- [Records shown]
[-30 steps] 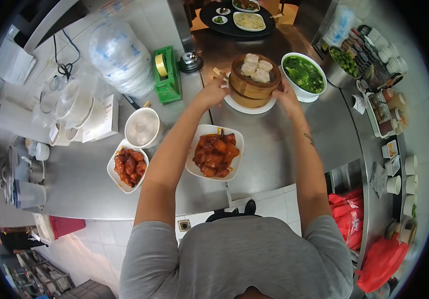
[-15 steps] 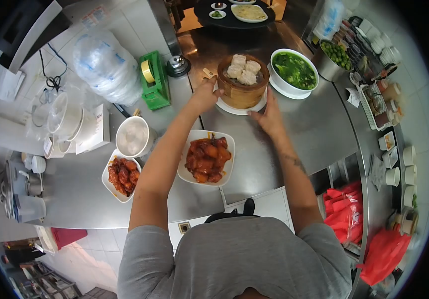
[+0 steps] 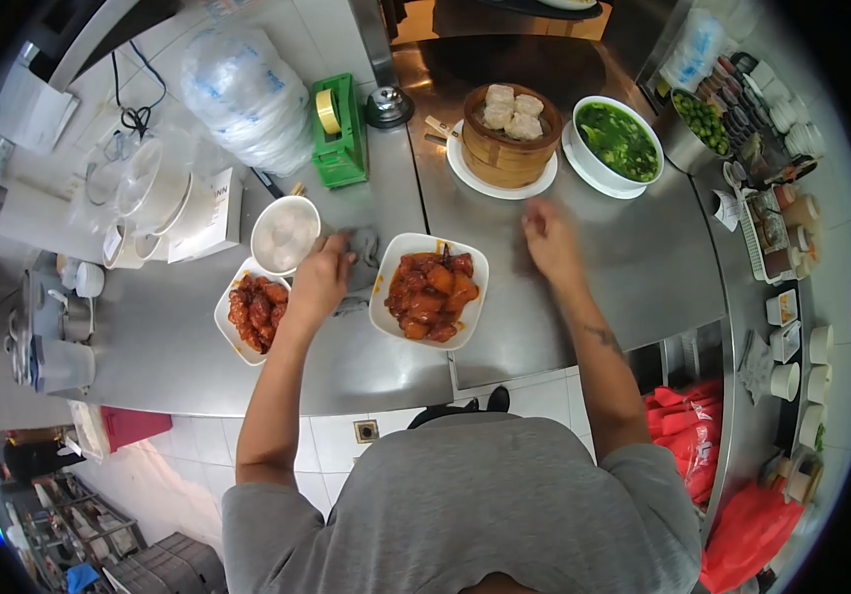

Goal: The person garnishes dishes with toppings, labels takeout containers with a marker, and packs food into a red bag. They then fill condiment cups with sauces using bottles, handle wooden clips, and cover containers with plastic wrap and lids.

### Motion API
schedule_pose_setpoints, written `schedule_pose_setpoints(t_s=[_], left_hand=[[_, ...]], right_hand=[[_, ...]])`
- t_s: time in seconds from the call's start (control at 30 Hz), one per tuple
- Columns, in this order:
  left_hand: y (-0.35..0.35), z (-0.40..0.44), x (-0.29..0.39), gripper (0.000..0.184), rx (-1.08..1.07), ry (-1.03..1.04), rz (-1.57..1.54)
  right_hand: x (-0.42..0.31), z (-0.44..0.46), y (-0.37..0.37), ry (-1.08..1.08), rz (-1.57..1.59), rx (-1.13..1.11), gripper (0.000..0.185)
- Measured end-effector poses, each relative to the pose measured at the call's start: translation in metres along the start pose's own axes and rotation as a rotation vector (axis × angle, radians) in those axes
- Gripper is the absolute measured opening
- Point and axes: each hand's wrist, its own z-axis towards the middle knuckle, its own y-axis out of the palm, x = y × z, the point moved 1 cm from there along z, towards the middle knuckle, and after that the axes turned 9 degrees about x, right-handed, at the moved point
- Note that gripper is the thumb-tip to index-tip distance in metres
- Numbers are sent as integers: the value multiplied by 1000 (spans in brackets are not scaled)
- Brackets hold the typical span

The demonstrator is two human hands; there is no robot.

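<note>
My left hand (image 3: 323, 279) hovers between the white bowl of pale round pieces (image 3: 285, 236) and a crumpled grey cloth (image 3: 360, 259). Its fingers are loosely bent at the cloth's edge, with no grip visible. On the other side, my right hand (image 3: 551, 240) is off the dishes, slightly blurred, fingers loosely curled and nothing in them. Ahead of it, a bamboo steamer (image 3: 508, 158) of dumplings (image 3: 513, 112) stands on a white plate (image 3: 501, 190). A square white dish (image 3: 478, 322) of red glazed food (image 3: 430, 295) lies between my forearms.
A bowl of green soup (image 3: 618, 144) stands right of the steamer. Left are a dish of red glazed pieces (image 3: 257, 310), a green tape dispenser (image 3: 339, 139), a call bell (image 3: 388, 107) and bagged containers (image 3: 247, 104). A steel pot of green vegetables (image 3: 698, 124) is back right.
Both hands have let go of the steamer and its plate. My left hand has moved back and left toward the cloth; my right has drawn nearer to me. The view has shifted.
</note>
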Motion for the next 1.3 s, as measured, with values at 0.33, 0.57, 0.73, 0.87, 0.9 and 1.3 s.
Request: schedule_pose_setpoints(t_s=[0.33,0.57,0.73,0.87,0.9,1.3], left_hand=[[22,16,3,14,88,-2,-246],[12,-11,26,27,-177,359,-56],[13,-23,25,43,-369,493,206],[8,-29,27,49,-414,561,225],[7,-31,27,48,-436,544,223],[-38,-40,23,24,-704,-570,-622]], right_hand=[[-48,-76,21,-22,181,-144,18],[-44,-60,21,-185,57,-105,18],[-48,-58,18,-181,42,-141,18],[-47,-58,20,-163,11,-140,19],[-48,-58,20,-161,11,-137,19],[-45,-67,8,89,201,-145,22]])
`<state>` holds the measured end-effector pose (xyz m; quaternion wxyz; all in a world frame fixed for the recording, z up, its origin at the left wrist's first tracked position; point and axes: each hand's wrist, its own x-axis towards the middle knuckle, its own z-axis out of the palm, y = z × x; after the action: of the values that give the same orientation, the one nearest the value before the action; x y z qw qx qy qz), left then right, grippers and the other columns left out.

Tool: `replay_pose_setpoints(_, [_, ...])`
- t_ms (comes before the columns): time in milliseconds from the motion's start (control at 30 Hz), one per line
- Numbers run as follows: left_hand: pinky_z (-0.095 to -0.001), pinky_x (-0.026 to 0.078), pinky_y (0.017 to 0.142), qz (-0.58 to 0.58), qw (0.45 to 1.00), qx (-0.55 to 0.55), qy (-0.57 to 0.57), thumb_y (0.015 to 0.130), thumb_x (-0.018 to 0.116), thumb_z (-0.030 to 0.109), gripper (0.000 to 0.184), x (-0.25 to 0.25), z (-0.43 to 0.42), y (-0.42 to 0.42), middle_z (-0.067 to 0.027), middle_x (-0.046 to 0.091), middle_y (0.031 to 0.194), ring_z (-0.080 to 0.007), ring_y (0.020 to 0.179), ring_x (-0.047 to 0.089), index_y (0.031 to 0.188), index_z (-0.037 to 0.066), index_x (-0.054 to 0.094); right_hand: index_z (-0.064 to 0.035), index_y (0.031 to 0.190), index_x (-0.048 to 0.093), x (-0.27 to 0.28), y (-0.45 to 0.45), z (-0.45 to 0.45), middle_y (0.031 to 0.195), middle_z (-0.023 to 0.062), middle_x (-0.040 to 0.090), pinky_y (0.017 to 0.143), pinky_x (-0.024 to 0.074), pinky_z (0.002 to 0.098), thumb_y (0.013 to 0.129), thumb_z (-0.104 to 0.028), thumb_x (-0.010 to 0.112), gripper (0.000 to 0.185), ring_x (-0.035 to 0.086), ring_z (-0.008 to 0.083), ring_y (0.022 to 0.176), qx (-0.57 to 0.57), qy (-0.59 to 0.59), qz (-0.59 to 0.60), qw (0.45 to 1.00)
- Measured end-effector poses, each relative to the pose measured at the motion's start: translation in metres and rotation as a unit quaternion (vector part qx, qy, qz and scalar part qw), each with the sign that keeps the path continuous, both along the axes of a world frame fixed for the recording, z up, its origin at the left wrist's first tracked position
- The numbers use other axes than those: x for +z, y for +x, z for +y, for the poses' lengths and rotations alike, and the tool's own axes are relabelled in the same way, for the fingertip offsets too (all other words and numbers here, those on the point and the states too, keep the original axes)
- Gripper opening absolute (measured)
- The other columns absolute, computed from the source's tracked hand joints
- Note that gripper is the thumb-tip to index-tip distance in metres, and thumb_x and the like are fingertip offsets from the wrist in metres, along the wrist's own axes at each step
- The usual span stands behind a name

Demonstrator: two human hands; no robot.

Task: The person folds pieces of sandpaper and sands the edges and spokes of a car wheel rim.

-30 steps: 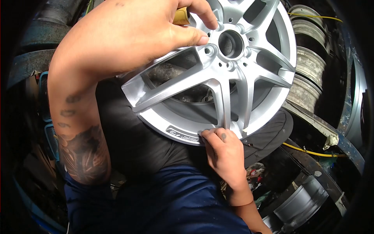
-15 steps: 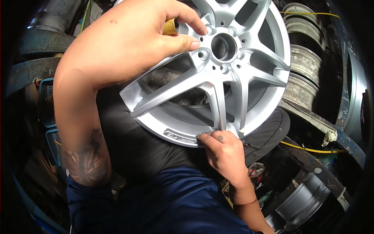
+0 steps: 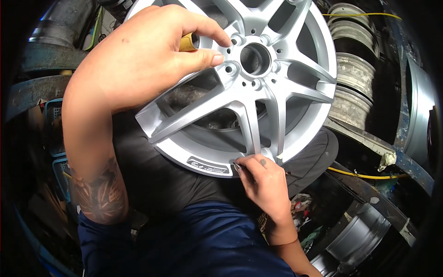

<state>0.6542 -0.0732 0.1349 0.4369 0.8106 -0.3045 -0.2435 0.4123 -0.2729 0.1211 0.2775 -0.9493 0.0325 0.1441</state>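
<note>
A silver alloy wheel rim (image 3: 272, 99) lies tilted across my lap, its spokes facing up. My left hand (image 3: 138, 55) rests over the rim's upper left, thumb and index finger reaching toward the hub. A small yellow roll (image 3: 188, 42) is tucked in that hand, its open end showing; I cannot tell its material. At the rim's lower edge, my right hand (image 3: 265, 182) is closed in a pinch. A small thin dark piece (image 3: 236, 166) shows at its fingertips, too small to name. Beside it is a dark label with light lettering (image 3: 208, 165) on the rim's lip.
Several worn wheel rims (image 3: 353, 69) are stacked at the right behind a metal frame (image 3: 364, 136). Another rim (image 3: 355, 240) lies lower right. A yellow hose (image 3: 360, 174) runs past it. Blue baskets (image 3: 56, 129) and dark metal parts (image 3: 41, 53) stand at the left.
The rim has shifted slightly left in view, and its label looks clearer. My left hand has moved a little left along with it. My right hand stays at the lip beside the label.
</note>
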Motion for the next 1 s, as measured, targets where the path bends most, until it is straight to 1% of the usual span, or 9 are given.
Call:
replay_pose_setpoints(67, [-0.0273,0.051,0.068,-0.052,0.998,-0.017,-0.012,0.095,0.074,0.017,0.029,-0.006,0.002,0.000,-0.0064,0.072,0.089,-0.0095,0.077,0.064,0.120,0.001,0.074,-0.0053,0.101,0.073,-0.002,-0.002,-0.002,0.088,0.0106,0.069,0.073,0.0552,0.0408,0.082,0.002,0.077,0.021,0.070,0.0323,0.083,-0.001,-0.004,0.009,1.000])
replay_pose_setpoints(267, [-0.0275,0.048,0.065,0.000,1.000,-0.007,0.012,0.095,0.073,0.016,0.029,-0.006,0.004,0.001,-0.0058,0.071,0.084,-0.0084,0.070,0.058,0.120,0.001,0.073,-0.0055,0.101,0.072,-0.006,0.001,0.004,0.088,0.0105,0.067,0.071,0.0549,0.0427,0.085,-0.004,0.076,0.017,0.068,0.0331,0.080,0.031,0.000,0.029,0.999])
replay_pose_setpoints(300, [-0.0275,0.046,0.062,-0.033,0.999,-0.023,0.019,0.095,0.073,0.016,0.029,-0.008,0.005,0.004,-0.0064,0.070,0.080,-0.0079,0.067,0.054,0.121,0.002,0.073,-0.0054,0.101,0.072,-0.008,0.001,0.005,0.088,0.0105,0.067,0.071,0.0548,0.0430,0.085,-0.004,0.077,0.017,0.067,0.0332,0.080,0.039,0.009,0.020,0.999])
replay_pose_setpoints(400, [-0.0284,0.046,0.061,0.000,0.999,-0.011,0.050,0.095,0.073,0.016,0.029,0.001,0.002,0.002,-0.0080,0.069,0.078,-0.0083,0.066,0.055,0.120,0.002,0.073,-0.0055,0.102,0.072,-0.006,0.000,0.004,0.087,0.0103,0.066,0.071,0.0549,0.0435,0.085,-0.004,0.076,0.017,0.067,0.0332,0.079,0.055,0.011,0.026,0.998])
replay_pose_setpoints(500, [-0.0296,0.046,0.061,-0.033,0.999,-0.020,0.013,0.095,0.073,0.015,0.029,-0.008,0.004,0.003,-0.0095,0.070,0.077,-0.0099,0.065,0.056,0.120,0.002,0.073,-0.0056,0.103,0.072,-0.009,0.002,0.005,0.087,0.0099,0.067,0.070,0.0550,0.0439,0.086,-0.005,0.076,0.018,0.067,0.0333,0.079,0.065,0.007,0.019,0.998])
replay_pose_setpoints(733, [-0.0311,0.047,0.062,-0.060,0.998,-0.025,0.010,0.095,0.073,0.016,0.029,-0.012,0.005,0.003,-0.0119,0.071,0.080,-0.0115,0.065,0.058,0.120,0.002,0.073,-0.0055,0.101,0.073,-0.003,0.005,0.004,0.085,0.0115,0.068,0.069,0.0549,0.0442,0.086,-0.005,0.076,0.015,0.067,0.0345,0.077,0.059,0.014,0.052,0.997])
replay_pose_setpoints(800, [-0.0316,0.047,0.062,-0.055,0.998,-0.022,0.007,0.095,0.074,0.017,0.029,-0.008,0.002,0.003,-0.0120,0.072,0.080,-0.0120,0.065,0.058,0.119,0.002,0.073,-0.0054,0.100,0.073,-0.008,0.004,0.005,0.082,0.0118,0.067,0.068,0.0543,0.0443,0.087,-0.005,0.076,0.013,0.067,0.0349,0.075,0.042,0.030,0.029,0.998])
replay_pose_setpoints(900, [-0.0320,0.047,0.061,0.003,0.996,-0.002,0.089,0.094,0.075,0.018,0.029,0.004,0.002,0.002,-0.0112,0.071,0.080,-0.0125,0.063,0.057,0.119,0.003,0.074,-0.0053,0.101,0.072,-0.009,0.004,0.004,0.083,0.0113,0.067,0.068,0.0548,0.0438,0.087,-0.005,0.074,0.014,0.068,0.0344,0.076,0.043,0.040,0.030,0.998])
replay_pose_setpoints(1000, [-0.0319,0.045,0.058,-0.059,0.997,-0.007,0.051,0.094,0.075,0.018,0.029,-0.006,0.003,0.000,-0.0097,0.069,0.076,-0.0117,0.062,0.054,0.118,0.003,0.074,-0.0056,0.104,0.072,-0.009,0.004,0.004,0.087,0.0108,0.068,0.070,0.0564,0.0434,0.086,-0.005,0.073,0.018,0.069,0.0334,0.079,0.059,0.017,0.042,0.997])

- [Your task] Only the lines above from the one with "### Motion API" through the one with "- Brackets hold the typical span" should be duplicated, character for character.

- [Answer section]
### Motion API
schedule_pose_setpoints, written `schedule_pose_setpoints(t_s=[_], left_hand=[[_, ...]], right_hand=[[_, ...]])`
- t_s: time in seconds from the call's start (control at 30 Hz), one per tuple
- Columns, in this order:
  left_hand: y (-0.35..0.35), z (-0.40..0.44), x (-0.29..0.39), gripper (0.000..0.184), rx (-1.08..1.07), ry (-1.03..1.04), rz (-1.57..1.54)
  right_hand: x (-0.42..0.31), z (-0.44..0.46), y (-0.37..0.37), ry (-1.08..1.08), rz (-1.57..1.59), rx (-1.13..1.11), gripper (0.000..0.185)
- Measured end-effector poses, each relative to the pose measured at the call's start: translation in metres along the start pose's own axes and rotation as a rotation vector (axis × angle, radians) in those axes
- Gripper is the absolute measured opening
- Point and axes: each hand's wrist, its own z-axis towards the middle knuckle, its own y-axis out of the palm, x = y × z, the point moved 1 cm from there along z, towards the middle knuckle, and after that the axes turned 9 degrees about x, right-handed, at the moved point
- Note that gripper is the thumb-tip to index-tip distance in metres
- Numbers are sent as integers: the value multiplied by 1000 (spans in brackets are not scaled)
- Brackets hold the typical span

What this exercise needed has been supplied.